## [PROBLEM REQUIREMENTS]
Look below for the lines from the one with "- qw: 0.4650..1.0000" to the one with "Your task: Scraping", and copy exactly those lines, both ends included.

## [Data records]

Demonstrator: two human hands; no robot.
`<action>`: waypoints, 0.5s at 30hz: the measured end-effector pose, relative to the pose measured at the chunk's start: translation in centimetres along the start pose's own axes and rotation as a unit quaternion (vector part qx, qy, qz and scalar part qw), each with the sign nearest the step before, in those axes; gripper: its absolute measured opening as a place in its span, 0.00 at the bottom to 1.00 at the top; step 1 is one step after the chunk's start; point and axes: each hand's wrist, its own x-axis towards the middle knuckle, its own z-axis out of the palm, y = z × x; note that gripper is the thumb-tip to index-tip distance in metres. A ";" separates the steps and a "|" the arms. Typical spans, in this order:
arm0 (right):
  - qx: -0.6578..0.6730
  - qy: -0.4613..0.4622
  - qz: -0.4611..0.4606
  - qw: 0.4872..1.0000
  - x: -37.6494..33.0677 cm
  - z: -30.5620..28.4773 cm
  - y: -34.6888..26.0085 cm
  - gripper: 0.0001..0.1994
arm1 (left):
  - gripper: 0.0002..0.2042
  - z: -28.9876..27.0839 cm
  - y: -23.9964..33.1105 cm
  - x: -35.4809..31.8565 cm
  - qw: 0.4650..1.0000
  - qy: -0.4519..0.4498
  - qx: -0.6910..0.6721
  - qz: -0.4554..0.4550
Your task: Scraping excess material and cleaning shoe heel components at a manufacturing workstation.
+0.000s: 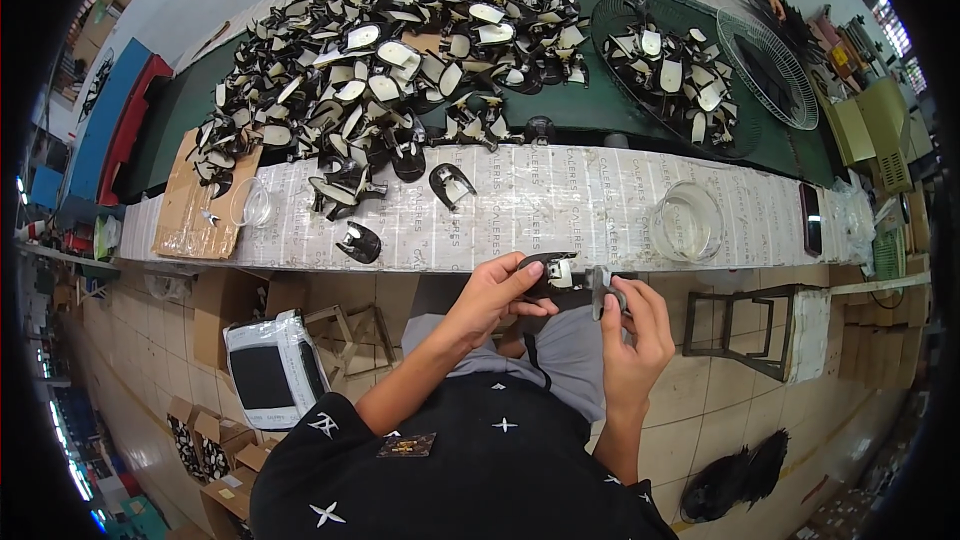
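A long bench lined with pale printed paper is heaped with black shoe pieces, cardboard boxes stood on the tiled floor — a black shoe piece is pinched in the left hand above the lap, a small grey tool gripped in the right hand.

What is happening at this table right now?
A seated person holds a black shoe piece in the left hand and a small grey tool in the right hand, at the edge of the paper-covered table. A large pile of similar pieces lies behind, with a glass bowl nearby.
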 end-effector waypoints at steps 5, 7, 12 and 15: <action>0.027 -0.020 -0.011 0.999 -0.5 0.8 -0.3 0.12 | 0.15 0.2 -0.1 0.1 1.000 0.002 0.007 0.006; 0.042 -0.032 -0.007 0.999 -0.6 1.1 -0.3 0.12 | 0.15 0.3 -0.2 0.1 1.000 0.001 0.004 0.007; -0.002 -0.022 -0.022 1.000 -0.8 1.3 -0.1 0.12 | 0.15 0.3 0.0 -0.1 1.000 0.003 0.005 0.009; -0.047 -0.005 -0.038 0.998 -0.7 0.9 0.2 0.12 | 0.16 0.1 0.0 -0.1 1.000 0.006 0.001 0.000</action>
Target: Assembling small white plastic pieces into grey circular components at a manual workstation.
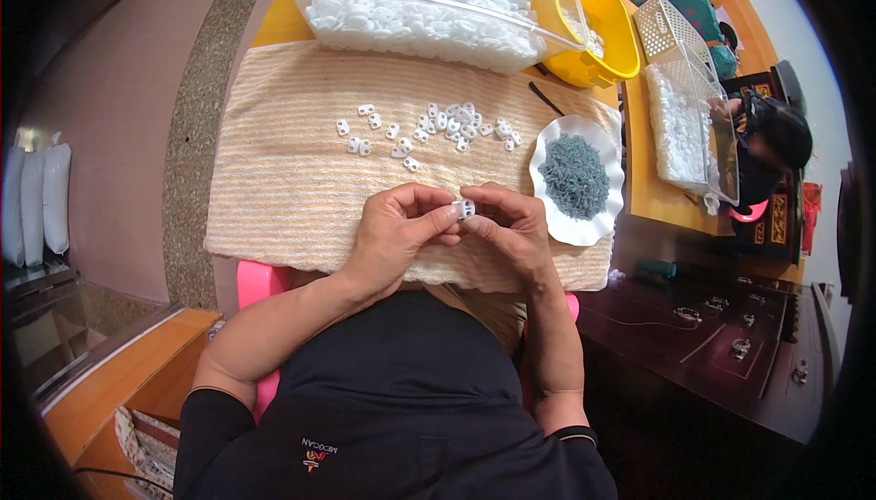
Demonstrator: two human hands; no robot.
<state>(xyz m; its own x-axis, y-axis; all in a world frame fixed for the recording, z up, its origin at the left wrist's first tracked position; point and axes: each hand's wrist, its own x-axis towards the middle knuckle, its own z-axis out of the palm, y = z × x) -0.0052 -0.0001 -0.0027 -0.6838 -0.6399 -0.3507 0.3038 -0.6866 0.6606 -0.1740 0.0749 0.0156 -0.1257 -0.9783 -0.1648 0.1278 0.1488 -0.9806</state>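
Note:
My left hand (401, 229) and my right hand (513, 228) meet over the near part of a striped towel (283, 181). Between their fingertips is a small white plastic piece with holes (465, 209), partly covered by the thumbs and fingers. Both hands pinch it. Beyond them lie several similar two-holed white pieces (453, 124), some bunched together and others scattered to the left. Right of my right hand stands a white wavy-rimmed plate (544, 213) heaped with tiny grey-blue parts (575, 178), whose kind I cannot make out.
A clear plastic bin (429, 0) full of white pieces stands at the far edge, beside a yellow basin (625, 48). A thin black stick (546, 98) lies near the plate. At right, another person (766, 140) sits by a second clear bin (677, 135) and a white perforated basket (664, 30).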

## [RESPONSE FOR THIS EXERCISE]
  - qw: 0.4650..1.0000
  - qy: -0.4519..0.4498
  - qx: -0.6910..0.6721
  - qz: -0.4554..0.4550
Your task: Scraping excess material and cleaning shoe heel components at a manufacturing workstation.

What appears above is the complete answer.